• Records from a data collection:
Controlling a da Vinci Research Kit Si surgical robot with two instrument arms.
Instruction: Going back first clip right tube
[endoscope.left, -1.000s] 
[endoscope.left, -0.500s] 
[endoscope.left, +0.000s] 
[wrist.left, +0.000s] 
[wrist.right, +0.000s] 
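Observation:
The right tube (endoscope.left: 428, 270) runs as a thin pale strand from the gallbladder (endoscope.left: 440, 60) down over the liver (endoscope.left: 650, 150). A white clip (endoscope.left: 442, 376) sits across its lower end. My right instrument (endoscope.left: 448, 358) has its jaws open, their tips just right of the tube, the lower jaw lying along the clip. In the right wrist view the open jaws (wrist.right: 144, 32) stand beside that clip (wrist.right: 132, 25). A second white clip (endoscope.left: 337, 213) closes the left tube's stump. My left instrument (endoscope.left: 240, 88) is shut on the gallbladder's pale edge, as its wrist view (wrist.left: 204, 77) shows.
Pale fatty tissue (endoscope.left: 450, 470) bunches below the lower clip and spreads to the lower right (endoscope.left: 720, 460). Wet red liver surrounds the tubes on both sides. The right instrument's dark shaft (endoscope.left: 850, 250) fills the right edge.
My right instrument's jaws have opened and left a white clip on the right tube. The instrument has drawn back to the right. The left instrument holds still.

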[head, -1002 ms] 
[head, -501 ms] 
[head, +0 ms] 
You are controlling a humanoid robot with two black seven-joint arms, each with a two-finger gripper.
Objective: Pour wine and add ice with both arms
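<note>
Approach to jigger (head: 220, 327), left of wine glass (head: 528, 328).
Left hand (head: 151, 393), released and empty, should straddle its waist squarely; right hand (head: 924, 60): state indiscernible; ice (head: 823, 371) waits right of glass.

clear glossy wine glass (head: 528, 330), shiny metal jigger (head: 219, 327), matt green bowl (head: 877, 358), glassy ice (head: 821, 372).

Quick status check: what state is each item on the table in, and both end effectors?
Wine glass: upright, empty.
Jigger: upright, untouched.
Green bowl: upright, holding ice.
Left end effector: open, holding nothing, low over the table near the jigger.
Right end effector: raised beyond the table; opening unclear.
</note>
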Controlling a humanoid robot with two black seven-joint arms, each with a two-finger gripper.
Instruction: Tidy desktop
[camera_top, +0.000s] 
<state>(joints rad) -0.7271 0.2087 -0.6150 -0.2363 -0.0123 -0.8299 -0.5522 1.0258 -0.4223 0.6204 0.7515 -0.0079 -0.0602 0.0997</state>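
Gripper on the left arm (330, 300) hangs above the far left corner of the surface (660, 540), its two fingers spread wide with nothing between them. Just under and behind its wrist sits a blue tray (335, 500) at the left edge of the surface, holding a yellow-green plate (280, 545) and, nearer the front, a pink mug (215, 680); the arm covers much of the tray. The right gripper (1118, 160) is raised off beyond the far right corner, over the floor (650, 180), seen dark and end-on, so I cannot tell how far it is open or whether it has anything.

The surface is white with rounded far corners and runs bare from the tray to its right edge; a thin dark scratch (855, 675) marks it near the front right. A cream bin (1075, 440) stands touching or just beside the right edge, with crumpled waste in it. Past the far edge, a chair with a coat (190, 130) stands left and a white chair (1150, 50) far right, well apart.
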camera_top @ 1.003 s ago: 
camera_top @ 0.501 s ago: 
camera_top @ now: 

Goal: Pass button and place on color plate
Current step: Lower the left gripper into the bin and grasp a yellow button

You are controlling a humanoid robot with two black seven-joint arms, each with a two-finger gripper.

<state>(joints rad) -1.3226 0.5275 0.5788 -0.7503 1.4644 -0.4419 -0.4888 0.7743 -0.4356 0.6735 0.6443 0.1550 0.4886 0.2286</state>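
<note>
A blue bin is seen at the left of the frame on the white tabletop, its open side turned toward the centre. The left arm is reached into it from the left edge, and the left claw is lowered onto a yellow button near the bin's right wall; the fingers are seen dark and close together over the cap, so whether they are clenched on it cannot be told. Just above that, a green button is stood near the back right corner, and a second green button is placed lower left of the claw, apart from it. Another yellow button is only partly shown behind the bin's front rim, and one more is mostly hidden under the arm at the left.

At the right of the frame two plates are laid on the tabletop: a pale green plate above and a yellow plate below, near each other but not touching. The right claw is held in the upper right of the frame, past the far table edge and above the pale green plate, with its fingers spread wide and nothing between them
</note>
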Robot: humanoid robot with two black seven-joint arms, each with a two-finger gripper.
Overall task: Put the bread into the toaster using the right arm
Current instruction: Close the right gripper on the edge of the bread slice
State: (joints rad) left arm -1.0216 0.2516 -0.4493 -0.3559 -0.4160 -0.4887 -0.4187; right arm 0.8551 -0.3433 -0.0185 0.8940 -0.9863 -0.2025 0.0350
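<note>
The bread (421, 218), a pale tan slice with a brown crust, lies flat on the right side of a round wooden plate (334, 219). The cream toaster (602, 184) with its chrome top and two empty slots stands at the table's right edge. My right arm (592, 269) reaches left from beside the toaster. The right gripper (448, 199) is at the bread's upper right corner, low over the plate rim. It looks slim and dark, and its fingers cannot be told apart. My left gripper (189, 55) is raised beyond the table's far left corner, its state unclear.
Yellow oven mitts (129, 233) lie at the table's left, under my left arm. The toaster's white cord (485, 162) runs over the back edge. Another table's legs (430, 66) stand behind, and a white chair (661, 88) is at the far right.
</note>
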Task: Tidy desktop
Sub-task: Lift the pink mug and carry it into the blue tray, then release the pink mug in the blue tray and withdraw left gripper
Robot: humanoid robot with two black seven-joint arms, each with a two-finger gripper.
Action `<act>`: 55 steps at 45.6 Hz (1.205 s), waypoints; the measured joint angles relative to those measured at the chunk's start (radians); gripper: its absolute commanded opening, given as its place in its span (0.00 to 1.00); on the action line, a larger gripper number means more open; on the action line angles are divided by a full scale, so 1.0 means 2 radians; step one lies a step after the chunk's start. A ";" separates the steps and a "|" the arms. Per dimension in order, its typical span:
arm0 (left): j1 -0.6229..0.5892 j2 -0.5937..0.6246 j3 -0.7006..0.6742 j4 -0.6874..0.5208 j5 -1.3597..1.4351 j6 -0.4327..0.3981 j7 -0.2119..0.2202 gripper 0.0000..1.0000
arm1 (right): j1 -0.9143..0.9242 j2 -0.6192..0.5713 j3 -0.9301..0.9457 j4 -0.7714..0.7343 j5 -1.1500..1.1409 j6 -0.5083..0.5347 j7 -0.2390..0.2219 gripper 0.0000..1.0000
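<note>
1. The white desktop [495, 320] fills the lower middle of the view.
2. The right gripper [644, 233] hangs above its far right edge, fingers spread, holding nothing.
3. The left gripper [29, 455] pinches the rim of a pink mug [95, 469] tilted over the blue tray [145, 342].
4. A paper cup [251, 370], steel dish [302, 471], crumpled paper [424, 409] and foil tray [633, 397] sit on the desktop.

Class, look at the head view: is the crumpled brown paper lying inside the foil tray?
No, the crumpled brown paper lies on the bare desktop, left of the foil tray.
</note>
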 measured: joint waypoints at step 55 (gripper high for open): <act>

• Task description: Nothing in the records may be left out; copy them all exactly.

• Solution to this exercise:
Controlling a da Vinci Research Kit Si surgical robot with two instrument arms.
Instruction: Going back first clip right tube
[endoscope.left, -1.000s] 
[endoscope.left, -0.500s] 
[endoscope.left, +0.000s] 
[wrist.left, +0.000s] 
[wrist.right, +0.000s] 
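Observation:
The right tube (endoscope.left: 428, 270) runs as a thin pale strand from the gallbladder (endoscope.left: 440, 60) down over the liver (endoscope.left: 650, 150). A white clip (endoscope.left: 442, 376) sits across its lower end. My right instrument (endoscope.left: 448, 358) has its jaws open, their tips just right of the tube, the lower jaw lying along the clip. In the right wrist view the open jaws (wrist.right: 144, 32) stand beside that clip (wrist.right: 132, 25). A second white clip (endoscope.left: 337, 213) closes the left tube's stump. My left instrument (endoscope.left: 240, 88) is shut on the gallbladder's pale edge, as its wrist view (wrist.left: 204, 77) shows.
Pale fatty tissue (endoscope.left: 450, 470) bunches below the lower clip and spreads to the lower right (endoscope.left: 720, 460). Wet red liver surrounds the tubes on both sides. The right instrument's dark shaft (endoscope.left: 850, 250) fills the right edge.
My right instrument's jaws have opened and left a white clip on the right tube. The instrument has drawn back to the right. The left instrument holds still.
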
[head, -1002 ms] 
[head, -501 ms] 
[head, +0 ms] 
You are controlling a humanoid robot with two black seven-joint arms, each with a two-finger gripper.
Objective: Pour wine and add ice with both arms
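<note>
Approach to jigger (head: 220, 327), left of wine glass (head: 528, 328).
Left hand (head: 151, 393), released and empty, should straddle its waist squarely; right hand (head: 924, 60): state indiscernible; ice (head: 823, 371) waits right of glass.

clear glossy wine glass (head: 528, 330), shiny metal jigger (head: 219, 327), matt green bowl (head: 877, 358), glassy ice (head: 821, 372).

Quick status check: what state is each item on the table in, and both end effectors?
Wine glass: upright, empty.
Jigger: upright, untouched.
Green bowl: upright, holding ice.
Left end effector: open, holding nothing, low over the table near the jigger.
Right end effector: raised beyond the table; opening unclear.
</note>
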Controlling a humanoid robot with two black seven-joint arms, each with a two-finger gripper.
Instruction: Tidy desktop
[camera_top, +0.000s] 
<state>(joints rad) -0.7271 0.2087 -0.6150 -0.2363 -0.0123 -0.8299 -0.5522 1.0258 -0.4223 0.6204 0.7515 -0.0079 -0.0602 0.0997</state>
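Gripper on the left arm (330, 300) hangs above the far left corner of the surface (660, 540), its two fingers spread wide with nothing between them. Just under and behind its wrist sits a blue tray (335, 500) at the left edge of the surface, holding a yellow-green plate (280, 545) and, nearer the front, a pink mug (215, 680); the arm covers much of the tray. The right gripper (1118, 160) is raised off beyond the far right corner, over the floor (650, 180), seen dark and end-on, so I cannot tell how far it is open or whether it has anything.

The surface is white with rounded far corners and runs bare from the tray to its right edge; a thin dark scratch (855, 675) marks it near the front right. A cream bin (1075, 440) stands touching or just beside the right edge, with crumpled waste in it. Past the far edge, a chair with a coat (190, 130) stands left and a white chair (1150, 50) far right, well apart.
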camera_top @ 1.003 s ago: 
camera_top @ 0.501 s ago: 
camera_top @ now: 

Goal: Pass button and place on color plate
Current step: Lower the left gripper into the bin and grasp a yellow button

You are controlling a humanoid robot with two black seven-joint arms, each with a two-finger gripper.

<state>(joints rad) -1.3226 0.5275 0.5788 -0.7503 1.4644 -0.4419 -0.4888 0.7743 -0.4356 0.6735 0.6443 0.1550 0.4886 0.2286</state>
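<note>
A blue bin is seen at the left of the frame on the white tabletop, its open side turned toward the centre. The left arm is reached into it from the left edge, and the left claw is lowered onto a yellow button near the bin's right wall; the fingers are seen dark and close together over the cap, so whether they are clenched on it cannot be told. Just above that, a green button is stood near the back right corner, and a second green button is placed lower left of the claw, apart from it. Another yellow button is only partly shown behind the bin's front rim, and one more is mostly hidden under the arm at the left.

At the right of the frame two plates are laid on the tabletop: a pale green plate above and a yellow plate below, near each other but not touching. The right claw is held in the upper right of the frame, past the far table edge and above the pale green plate, with its fingers spread wide and nothing between them
</note>
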Robot: humanoid robot with two black seven-joint arms, each with a two-finger gripper.
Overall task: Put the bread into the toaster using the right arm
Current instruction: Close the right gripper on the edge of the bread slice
State: (joints rad) left arm -1.0216 0.2516 -0.4493 -0.3559 -0.4160 -0.4887 -0.4187; right arm 0.8551 -0.3433 -0.0185 0.8940 -0.9863 -0.2025 0.0350
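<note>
The bread (421, 218), a pale tan slice with a brown crust, lies flat on the right side of a round wooden plate (334, 219). The cream toaster (602, 184) with its chrome top and two empty slots stands at the table's right edge. My right arm (592, 269) reaches left from beside the toaster. The right gripper (448, 199) is at the bread's upper right corner, low over the plate rim. It looks slim and dark, and its fingers cannot be told apart. My left gripper (189, 55) is raised beyond the table's far left corner, its state unclear.
Yellow oven mitts (129, 233) lie at the table's left, under my left arm. The toaster's white cord (485, 162) runs over the back edge. Another table's legs (430, 66) stand behind, and a white chair (661, 88) is at the far right.
</note>
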Task: Tidy desktop
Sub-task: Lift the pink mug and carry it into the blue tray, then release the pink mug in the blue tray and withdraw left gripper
Robot: humanoid robot with two black seven-joint arms, each with a two-finger gripper.
Action `<act>`: 55 steps at 45.6 Hz (1.205 s), waypoints; the measured joint angles relative to those measured at the chunk's start (radians); gripper: its absolute commanded opening, given as its place in its span (0.00 to 1.00); on the action line, a larger gripper number means more open; on the action line angles are divided by a full scale, so 1.0 means 2 radians; step one lies a step after the chunk's start. A ";" separates the steps and a "|" the arms. Per dimension in order, its typical span:
arm0 (left): j1 -0.6229..0.5892 j2 -0.5937..0.6246 j3 -0.7006..0.6742 j4 -0.6874..0.5208 j5 -1.3597..1.4351 j6 -0.4327..0.3981 j7 -0.2119..0.2202 gripper 0.0000..1.0000
arm1 (right): j1 -0.9143..0.9242 j2 -0.6192..0.5713 j3 -0.9301..0.9457 j4 -0.7714..0.7343 j5 -1.1500..1.1409 j6 -0.5083..0.5347 j7 -0.2390..0.2219 gripper 0.0000..1.0000
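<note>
1. The white desktop [495, 320] fills the lower middle of the view.
2. The right gripper [644, 233] hangs above its far right edge, fingers spread, holding nothing.
3. The left gripper [29, 455] pinches the rim of a pink mug [95, 469] tilted over the blue tray [145, 342].
4. A paper cup [251, 370], steel dish [302, 471], crumpled paper [424, 409] and foil tray [633, 397] sit on the desktop.

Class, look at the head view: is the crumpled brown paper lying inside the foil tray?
No, the crumpled brown paper lies on the bare desktop, left of the foil tray.
</note>
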 measured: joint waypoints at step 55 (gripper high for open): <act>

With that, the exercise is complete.